§ YOUR OBJECTIVE:
Your answer is to be every line of the material that includes the string "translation".
== Segment start ==
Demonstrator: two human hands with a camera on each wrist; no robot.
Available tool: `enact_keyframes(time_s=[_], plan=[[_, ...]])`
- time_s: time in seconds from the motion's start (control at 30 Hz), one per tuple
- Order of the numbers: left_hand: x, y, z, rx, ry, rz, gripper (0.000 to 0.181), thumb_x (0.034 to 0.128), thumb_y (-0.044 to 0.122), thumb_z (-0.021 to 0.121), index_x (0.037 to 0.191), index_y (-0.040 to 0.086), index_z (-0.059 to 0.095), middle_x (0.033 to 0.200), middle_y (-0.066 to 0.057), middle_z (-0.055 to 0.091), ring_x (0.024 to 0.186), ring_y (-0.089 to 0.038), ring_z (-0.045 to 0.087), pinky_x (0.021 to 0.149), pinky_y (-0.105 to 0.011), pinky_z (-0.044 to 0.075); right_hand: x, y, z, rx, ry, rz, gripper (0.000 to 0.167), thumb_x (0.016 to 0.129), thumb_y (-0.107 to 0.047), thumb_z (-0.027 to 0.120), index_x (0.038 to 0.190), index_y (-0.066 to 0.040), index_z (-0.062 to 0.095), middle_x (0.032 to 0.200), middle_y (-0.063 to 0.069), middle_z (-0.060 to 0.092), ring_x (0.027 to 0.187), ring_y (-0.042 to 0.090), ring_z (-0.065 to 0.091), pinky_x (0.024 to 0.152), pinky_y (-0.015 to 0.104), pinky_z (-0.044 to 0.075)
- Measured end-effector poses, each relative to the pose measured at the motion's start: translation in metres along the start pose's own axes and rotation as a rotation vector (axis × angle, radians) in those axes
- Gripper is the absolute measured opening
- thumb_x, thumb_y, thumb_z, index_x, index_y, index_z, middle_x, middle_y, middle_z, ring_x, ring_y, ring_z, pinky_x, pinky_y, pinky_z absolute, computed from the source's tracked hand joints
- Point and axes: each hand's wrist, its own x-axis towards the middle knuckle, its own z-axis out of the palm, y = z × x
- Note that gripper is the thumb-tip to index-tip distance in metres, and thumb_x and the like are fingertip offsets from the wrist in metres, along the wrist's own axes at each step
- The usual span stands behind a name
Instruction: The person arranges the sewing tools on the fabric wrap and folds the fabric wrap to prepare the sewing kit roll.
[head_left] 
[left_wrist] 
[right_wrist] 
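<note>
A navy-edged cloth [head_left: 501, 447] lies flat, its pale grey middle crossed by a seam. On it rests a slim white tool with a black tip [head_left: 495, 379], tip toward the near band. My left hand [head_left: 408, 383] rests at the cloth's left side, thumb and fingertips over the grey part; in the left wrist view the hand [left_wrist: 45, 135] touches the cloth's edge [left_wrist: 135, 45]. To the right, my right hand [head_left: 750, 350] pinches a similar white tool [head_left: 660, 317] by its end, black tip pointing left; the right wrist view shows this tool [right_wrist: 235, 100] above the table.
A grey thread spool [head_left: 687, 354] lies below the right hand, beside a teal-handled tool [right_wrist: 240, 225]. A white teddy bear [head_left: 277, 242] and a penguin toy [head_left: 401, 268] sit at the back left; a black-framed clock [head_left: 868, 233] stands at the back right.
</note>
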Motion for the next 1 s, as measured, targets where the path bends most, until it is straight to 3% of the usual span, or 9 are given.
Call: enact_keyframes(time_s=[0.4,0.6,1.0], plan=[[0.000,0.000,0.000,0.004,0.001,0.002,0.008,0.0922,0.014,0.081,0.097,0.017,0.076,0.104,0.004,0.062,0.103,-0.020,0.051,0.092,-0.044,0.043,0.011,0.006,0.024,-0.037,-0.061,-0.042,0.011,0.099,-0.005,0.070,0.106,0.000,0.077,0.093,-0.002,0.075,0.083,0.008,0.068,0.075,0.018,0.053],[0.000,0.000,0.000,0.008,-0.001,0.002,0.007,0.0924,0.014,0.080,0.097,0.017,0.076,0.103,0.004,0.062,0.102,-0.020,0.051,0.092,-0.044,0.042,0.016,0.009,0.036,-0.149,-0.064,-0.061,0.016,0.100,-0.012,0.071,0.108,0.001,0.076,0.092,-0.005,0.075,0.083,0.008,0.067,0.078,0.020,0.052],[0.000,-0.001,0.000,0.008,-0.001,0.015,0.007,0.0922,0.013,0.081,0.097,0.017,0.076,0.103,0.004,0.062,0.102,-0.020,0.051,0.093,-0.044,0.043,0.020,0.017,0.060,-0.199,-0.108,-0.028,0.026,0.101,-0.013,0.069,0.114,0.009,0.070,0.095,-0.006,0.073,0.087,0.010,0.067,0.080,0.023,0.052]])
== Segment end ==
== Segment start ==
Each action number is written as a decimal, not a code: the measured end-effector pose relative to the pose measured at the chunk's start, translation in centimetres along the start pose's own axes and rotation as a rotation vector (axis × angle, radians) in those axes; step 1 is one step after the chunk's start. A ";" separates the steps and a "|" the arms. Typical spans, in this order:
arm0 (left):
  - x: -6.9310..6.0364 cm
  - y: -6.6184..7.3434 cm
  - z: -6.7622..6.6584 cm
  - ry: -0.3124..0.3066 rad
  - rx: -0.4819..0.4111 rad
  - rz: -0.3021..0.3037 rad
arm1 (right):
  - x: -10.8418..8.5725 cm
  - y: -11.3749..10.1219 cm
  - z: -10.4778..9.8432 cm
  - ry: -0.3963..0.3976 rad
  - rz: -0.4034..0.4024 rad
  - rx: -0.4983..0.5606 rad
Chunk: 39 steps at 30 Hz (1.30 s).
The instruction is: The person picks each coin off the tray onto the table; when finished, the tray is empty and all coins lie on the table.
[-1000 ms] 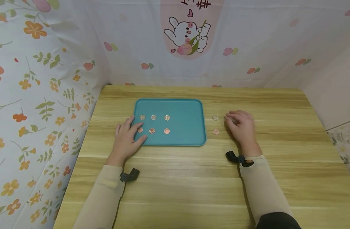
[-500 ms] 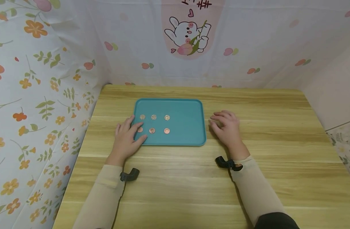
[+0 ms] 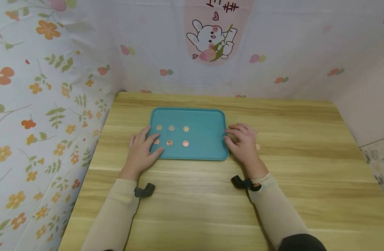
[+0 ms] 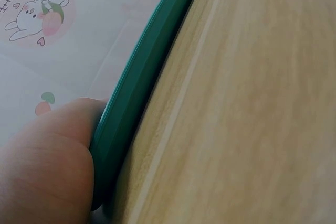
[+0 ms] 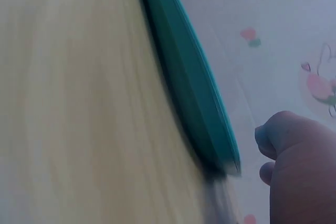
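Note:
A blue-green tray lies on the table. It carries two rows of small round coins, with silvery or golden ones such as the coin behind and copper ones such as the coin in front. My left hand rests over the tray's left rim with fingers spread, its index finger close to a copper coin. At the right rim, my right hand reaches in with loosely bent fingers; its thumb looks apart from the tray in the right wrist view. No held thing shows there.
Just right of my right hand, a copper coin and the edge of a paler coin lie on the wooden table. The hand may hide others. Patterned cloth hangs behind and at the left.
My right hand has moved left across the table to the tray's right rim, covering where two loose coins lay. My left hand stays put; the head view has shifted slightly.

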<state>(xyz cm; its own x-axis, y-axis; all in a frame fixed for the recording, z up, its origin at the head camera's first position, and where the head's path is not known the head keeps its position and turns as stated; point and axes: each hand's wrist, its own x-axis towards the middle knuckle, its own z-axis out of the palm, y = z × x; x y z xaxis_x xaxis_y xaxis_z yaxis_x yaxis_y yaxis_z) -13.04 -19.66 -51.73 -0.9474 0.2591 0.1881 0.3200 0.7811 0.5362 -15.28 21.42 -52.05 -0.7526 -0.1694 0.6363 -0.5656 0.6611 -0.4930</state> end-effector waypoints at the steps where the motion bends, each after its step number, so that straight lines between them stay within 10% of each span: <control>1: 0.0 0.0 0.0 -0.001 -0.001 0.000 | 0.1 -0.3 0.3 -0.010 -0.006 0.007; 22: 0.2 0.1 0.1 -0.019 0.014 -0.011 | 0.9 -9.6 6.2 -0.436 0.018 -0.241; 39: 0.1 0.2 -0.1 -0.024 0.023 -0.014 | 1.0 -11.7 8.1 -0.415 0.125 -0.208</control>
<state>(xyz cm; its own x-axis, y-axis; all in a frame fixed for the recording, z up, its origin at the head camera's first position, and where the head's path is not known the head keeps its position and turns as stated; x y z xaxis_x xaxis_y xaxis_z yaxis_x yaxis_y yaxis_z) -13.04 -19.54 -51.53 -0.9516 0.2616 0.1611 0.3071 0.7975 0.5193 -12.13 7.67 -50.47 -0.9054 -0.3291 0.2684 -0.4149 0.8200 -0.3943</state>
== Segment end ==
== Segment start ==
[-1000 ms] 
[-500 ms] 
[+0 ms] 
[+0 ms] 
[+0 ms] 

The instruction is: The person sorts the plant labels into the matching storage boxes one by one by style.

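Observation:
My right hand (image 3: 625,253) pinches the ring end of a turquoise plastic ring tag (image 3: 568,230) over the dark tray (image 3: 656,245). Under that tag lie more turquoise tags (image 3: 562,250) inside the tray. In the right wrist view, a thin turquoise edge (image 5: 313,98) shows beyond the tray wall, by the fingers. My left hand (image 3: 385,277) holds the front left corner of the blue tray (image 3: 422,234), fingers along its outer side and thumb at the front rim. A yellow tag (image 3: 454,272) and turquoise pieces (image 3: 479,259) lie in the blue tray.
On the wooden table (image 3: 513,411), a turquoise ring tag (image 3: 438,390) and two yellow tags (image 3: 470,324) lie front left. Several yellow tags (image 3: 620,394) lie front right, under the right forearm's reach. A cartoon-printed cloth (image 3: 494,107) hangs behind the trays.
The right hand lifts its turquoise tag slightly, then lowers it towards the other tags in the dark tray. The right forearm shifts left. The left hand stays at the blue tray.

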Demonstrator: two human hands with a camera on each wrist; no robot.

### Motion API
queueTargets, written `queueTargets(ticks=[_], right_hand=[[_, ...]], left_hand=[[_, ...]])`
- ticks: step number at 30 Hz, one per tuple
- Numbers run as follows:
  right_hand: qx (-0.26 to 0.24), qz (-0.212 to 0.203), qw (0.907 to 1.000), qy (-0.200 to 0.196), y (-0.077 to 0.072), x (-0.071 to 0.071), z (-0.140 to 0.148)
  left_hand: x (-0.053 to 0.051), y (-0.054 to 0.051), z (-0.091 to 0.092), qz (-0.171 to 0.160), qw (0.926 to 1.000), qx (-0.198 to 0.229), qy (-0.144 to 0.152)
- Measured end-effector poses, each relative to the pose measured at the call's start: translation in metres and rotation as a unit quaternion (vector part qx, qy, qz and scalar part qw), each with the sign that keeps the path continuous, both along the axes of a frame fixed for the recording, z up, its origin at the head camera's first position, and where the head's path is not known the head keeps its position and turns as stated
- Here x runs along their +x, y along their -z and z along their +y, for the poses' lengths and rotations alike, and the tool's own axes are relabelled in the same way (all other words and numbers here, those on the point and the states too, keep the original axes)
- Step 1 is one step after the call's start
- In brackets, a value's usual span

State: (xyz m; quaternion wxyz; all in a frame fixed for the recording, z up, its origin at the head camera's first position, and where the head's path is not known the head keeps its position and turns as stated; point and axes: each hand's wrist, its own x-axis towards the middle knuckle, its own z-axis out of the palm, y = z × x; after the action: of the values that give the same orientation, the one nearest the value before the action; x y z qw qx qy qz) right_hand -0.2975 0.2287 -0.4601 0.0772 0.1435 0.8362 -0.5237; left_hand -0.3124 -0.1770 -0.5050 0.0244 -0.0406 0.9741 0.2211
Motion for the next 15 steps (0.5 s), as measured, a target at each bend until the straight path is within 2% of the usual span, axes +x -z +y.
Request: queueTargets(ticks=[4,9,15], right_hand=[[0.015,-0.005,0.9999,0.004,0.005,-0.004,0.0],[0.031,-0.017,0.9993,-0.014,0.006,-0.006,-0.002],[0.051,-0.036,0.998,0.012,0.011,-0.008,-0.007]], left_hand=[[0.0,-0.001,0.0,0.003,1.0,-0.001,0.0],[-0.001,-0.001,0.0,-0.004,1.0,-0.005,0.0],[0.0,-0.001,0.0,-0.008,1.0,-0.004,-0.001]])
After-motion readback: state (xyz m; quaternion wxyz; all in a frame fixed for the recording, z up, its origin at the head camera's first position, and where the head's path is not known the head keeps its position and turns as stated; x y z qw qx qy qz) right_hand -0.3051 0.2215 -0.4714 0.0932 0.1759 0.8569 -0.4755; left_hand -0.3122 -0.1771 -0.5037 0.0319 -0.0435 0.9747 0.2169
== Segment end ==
§ PROBLEM SOLUTION:
- Measured end-effector poses, each relative to the pose measured at the motion's start: translation in metres along the start pose's own axes and rotation as a rotation vector (axis × angle, radians) in those axes
Each action number is written as a decimal, not a code: the measured end-effector pose relative to the pose measured at the chunk's start, translation in centimetres along the start pose's own axes and rotation as a rotation vector (axis × angle, radians) in those axes; step 1 is one step after the chunk's start. A ";" separates the steps and a "|" the arms. Typical spans, in this order:
- Measured end-effector poses, each relative to the pose measured at the call's start: translation in metres and rotation as a unit quaternion (vector part qx, qy, qz and scalar part qw), each with the sign that keeps the path continuous, both along the axes of a frame fixed for the recording, z up, its origin at the head camera's first position, and where the head's path is not known the head keeps its position and turns as stated

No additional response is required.